Assignment » Write out, word for word, the part of the listing below that opens with the line containing "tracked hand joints" and closes with the line containing "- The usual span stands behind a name", keeping both of those lines and adding no others.

Supplied material »

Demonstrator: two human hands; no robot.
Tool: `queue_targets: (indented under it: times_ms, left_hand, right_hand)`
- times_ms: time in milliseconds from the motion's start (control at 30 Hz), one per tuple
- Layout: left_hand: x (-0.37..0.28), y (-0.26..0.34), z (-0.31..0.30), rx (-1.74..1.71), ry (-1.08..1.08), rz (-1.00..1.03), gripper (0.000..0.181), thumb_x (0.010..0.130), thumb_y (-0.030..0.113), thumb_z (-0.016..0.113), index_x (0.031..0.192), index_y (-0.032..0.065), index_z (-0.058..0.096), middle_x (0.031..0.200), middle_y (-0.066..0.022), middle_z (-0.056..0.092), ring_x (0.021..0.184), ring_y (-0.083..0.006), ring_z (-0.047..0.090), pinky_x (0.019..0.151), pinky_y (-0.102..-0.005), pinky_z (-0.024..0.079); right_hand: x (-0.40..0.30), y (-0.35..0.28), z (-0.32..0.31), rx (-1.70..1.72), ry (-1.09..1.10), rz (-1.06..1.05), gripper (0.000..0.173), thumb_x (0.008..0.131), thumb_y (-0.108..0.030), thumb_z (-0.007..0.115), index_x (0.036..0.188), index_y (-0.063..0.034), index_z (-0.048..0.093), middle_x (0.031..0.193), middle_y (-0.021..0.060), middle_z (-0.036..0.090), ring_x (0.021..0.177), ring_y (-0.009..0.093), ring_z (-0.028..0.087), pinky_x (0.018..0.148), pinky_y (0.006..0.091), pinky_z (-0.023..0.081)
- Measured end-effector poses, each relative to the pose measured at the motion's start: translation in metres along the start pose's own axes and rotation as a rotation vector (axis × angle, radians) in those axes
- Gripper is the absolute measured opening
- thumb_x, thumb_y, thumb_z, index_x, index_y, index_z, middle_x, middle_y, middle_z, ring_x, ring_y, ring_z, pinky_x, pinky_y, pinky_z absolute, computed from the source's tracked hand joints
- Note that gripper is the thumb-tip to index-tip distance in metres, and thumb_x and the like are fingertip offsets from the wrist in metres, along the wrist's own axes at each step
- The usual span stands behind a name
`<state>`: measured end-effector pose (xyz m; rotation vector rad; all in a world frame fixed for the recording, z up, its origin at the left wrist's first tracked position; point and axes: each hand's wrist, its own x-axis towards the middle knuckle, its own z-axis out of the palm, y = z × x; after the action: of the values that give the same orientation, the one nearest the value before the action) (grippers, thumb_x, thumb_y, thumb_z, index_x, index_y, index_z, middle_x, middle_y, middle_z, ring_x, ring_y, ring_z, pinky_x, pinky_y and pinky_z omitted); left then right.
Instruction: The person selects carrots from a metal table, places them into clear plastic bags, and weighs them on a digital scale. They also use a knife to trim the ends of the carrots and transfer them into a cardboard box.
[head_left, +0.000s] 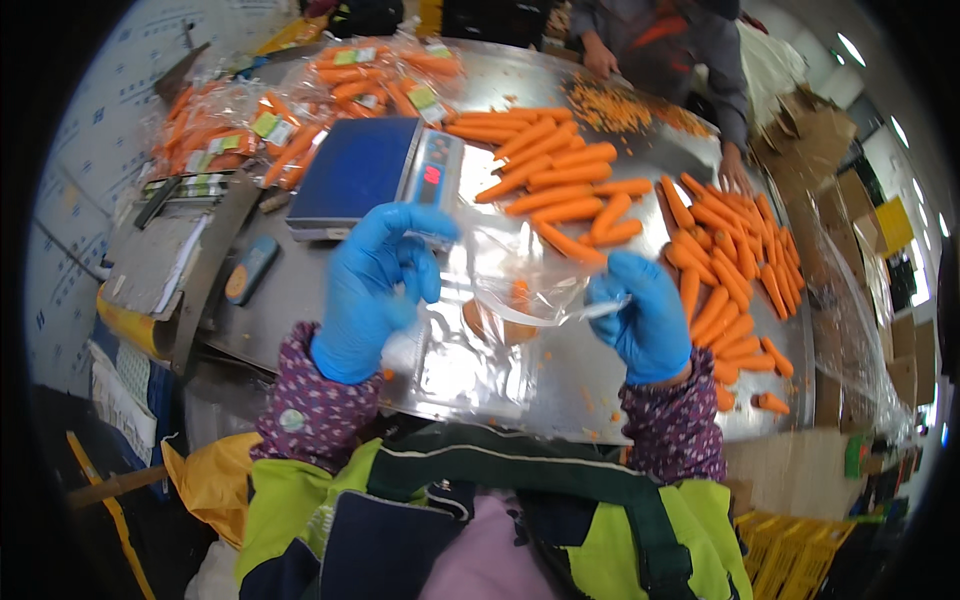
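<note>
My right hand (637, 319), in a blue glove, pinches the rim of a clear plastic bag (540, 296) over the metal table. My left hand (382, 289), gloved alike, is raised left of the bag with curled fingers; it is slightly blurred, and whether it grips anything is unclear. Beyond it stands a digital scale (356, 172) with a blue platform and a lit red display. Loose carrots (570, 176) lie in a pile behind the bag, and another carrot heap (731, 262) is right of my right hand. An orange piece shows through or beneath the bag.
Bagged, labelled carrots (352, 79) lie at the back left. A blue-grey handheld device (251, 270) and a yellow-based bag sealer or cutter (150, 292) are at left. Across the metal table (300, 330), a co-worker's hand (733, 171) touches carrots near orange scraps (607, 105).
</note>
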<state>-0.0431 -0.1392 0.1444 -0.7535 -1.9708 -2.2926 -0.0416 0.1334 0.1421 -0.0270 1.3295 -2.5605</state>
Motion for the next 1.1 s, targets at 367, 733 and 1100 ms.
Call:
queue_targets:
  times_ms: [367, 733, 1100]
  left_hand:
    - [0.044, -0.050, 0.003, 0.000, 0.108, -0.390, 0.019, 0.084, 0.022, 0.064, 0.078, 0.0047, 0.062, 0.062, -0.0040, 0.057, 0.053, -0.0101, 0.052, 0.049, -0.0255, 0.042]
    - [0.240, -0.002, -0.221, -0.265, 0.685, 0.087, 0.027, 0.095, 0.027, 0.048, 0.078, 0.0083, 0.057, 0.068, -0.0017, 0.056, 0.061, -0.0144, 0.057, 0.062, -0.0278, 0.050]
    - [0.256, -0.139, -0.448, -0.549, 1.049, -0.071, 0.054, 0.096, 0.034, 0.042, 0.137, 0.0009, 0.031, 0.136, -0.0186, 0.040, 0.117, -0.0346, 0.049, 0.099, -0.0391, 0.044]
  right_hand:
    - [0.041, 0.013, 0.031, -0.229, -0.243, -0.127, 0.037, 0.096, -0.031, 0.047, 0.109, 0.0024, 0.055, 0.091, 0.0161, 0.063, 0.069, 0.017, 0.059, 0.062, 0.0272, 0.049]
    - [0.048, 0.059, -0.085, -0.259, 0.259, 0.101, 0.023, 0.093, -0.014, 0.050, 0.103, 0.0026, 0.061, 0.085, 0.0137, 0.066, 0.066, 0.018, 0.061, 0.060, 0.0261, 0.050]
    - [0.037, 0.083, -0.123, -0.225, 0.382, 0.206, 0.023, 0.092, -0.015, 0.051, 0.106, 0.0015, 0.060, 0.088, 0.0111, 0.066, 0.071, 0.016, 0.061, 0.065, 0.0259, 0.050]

Result of this task »
- thumb_x, thumb_y, thumb_z, index_x, index_y, index_z, middle_x, middle_y, middle_z, ring_x, ring_y, ring_z, pinky_x, pinky_y, pinky_z absolute, computed from the source's tracked hand joints
- Note that gripper is the thumb-tip to index-tip distance in metres, and thumb_x and the like are fingertip offsets from the wrist in metres, along the wrist's own axes at each step
- The usual span stands behind a name

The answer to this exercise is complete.